→ **EXERCISE REQUIREMENTS**
Here are the records. Print them all exactly.

#### RECORDS SHOWN

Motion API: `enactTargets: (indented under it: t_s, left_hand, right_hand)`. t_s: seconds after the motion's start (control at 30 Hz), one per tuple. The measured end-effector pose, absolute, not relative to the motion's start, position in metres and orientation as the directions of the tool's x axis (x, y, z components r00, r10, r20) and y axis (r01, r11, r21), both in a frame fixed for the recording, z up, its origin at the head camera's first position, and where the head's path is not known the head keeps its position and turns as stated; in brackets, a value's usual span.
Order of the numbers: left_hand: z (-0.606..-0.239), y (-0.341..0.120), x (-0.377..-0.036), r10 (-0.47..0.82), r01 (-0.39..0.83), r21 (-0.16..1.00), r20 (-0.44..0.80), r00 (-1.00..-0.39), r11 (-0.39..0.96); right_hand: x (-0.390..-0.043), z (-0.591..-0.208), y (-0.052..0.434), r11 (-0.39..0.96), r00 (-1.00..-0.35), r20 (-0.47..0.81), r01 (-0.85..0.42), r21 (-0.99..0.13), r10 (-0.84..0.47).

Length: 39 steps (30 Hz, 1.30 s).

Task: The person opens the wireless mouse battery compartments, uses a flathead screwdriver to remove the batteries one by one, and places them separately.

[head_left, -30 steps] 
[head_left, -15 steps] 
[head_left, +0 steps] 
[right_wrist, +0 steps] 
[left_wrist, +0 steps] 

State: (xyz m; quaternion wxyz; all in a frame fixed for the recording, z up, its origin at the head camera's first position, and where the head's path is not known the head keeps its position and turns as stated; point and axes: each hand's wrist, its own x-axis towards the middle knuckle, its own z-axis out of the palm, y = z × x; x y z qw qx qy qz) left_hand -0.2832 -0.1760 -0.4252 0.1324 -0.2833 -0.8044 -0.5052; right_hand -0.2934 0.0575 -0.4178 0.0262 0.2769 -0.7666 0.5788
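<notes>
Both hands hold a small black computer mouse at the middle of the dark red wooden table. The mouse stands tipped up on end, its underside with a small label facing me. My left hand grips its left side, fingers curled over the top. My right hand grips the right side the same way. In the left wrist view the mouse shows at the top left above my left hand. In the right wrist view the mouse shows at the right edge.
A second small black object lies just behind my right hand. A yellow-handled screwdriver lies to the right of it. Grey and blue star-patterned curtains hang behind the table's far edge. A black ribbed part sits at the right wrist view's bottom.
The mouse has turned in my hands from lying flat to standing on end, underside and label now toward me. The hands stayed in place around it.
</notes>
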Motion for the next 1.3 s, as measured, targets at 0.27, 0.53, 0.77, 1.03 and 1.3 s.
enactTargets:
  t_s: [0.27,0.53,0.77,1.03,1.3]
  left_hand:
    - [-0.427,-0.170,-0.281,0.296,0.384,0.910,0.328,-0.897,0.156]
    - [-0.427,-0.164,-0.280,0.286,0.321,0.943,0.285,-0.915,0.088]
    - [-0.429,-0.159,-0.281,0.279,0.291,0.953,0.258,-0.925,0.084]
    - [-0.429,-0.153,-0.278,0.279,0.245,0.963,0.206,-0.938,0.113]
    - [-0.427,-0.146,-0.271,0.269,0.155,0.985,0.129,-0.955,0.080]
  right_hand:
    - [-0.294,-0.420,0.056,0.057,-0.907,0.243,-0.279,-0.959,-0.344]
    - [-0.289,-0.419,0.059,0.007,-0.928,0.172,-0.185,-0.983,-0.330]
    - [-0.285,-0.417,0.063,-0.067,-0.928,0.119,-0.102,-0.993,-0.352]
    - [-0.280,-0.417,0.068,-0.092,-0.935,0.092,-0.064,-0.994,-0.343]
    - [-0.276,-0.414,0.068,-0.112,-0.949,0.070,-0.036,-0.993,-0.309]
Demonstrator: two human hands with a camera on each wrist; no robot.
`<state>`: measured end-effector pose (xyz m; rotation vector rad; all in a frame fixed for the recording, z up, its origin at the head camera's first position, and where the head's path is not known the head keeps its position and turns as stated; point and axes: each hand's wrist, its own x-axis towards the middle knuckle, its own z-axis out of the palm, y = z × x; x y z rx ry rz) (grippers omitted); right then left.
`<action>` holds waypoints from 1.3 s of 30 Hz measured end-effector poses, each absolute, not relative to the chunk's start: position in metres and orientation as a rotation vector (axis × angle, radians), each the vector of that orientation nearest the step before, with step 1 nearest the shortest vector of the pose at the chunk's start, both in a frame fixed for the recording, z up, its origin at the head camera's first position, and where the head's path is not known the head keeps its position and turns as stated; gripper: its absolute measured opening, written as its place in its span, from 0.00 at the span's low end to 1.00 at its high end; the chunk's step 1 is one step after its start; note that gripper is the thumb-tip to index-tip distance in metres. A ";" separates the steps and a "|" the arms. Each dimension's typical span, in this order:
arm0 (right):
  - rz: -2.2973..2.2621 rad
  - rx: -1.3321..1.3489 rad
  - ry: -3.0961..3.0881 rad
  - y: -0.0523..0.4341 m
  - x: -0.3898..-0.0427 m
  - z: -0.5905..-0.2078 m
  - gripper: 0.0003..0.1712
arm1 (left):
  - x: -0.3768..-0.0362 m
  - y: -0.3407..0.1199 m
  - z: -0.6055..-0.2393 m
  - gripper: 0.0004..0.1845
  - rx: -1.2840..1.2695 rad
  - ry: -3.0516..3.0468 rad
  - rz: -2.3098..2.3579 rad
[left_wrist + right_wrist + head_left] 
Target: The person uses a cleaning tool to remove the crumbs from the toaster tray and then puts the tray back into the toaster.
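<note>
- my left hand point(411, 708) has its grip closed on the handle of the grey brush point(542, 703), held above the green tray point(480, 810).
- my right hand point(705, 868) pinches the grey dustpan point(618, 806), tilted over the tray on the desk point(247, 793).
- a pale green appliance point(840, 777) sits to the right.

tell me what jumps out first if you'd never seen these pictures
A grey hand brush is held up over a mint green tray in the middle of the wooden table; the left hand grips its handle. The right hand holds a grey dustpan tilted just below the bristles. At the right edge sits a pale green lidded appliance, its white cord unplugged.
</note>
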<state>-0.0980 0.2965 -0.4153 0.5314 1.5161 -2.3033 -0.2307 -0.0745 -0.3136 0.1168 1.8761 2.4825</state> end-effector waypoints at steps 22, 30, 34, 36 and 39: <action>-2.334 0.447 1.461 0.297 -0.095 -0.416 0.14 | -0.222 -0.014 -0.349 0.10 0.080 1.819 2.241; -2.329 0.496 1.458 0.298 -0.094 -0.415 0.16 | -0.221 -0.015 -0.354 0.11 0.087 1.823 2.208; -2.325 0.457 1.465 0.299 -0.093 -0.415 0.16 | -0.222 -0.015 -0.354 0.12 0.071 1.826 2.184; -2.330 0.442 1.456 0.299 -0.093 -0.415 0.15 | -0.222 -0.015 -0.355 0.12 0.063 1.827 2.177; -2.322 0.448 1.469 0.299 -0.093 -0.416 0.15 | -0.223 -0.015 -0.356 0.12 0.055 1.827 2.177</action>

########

→ **ANSWER BOX**
Motion API: `enactTargets: (indented under it: t_s, left_hand, right_hand)`. t_s: seconds after the motion's start (control at 30 Hz), one per tuple. The measured end-effector pose, absolute, not relative to the motion's start, position in metres and orientation as the directions of the tool's x axis (x, y, z components r00, r10, r20) and y axis (r01, r11, r21), both in a frame fixed for the recording, z up, its origin at the head camera's first position, and where the head's path is not known the head keeps its position and turns as stated; in brackets, a value's usual span.
Order of the numbers: left_hand: z (-0.606..-0.239), y (-0.341..0.120), x (-0.377..-0.036), r10 (-0.47..0.82), r01 (-0.39..0.83), r21 (-0.16..1.00), r20 (-0.44..0.80), r00 (-1.00..-0.39), r11 (-0.39..0.96); right_hand: x (-0.390..-0.043), z (-0.591..-0.208), y (-0.052..0.434), r11 (-0.39..0.96), r00 (-1.00..-0.35), r20 (-0.47..0.81), r01 (-0.85..0.42), r21 (-0.99..0.13), r10 (-0.84..0.47).

Length: 39 steps (30 Hz, 1.30 s).

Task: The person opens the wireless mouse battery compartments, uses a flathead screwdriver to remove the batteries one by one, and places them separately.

[head_left, -30 steps] 
[head_left, -15 steps] 
[head_left, +0 steps] 
[right_wrist, +0 steps] 
[left_wrist, +0 steps] 

State: (xyz m; quaternion wxyz; all in a frame fixed for the recording, z up, its origin at the head camera's first position, and where the head's path is not known the head keeps its position and turns as stated; point and axes: each hand's wrist, its own x-axis towards the middle knuckle, its own z-axis out of the palm, y = z × x; x y z qw qx qy qz) left_hand -0.2832 -0.1760 -0.4252 0.1324 -0.2833 -0.8044 -0.5052; right_hand -0.2934 0.0575 -0.4178 0.0262 0.2769 -0.7666 0.5788
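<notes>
Both hands hold a small black computer mouse at the middle of the dark red wooden table. The mouse stands tipped up on end, its underside with a small label facing me. My left hand grips its left side, fingers curled over the top. My right hand grips the right side the same way. In the left wrist view the mouse shows at the top left above my left hand. In the right wrist view the mouse shows at the right edge.
A second small black object lies just behind my right hand. A yellow-handled screwdriver lies to the right of it. Grey and blue star-patterned curtains hang behind the table's far edge. A black ribbed part sits at the right wrist view's bottom.
The mouse has turned in my hands from lying flat to standing on end, underside and label now toward me. The hands stayed in place around it.
</notes>
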Motion for the next 1.3 s, as measured, targets at 0.27, 0.53, 0.77, 1.03 and 1.3 s.
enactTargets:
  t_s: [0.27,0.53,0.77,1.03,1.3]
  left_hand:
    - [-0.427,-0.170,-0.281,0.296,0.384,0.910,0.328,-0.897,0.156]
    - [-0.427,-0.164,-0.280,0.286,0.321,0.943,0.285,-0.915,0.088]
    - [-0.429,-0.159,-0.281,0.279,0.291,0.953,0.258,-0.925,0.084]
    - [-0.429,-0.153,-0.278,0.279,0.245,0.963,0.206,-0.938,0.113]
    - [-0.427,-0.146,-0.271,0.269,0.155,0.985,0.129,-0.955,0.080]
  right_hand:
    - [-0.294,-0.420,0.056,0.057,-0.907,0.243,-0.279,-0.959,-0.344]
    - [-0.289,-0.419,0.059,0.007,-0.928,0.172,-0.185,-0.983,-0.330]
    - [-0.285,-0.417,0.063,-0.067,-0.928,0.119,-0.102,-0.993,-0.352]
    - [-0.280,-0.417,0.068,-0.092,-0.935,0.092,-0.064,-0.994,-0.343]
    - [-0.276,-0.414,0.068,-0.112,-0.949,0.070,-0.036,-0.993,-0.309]
Demonstrator: two human hands with a camera on each wrist; no robot.
`<state>`: measured end-effector pose (xyz m; rotation vector rad; all in a frame fixed for the recording, z up, its origin at the head camera's first position, and where the head's path is not known the head keeps its position and turns as stated; point and axes: each hand's wrist, its own x-axis towards the middle knuckle, its own z-axis out of the palm, y = z × x; x y z rx ry rz) (grippers omitted); right then left.
`<action>` holds waypoints from 1.3 s of 30 Hz measured end-effector poses, each absolute, not relative to the chunk's start: position in metres and orientation as a rotation vector (axis × angle, radians), each the vector of that orientation nearest the step before, with step 1 nearest the shortest vector of the pose at the chunk's start, both in a frame fixed for the recording, z up, its origin at the head camera's first position, and where the head's path is not known the head keeps its position and turns as stated; gripper: its absolute measured opening, written as its place in its span, from 0.00 at the span's low end to 1.00 at its high end; the chunk's step 1 is one step after its start; note that gripper is the thumb-tip to index-tip distance in metres. A ";" separates the steps and a "|" the arms. Each dimension's typical span, in this order:
arm0 (right):
  - rz: -2.2973..2.2621 rad
  - rx: -1.3321..1.3489 rad
  - ry: -3.0961..3.0881 rad
  - y: -0.0523..0.4341 m
  - x: -0.3898..-0.0427 m
  - z: -0.5905..-0.2078 m
  - gripper: 0.0003..0.1712
arm1 (left):
  - x: -0.3768..-0.0362 m
  - y: -0.3407..0.1199 m
  - z: -0.6055..-0.2393 m
  - gripper: 0.0004..0.1845
  - rx: -1.2840..1.2695 rad
  - ry: -3.0516..3.0468 rad
  - rz: -2.3098..2.3579 rad
[left_wrist + right_wrist + head_left] 
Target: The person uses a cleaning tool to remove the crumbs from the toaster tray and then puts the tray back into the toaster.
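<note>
- my left hand point(411, 708) has its grip closed on the handle of the grey brush point(542, 703), held above the green tray point(480, 810).
- my right hand point(705, 868) pinches the grey dustpan point(618, 806), tilted over the tray on the desk point(247, 793).
- a pale green appliance point(840, 777) sits to the right.

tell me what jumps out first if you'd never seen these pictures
A grey hand brush is held up over a mint green tray in the middle of the wooden table; the left hand grips its handle. The right hand holds a grey dustpan tilted just below the bristles. At the right edge sits a pale green lidded appliance, its white cord unplugged.
</note>
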<state>-0.0980 0.2965 -0.4153 0.5314 1.5161 -2.3033 -0.2307 -0.0745 -0.3136 0.1168 1.8761 2.4825</state> end-effector waypoints at steps 22, 30, 34, 36 and 39: <action>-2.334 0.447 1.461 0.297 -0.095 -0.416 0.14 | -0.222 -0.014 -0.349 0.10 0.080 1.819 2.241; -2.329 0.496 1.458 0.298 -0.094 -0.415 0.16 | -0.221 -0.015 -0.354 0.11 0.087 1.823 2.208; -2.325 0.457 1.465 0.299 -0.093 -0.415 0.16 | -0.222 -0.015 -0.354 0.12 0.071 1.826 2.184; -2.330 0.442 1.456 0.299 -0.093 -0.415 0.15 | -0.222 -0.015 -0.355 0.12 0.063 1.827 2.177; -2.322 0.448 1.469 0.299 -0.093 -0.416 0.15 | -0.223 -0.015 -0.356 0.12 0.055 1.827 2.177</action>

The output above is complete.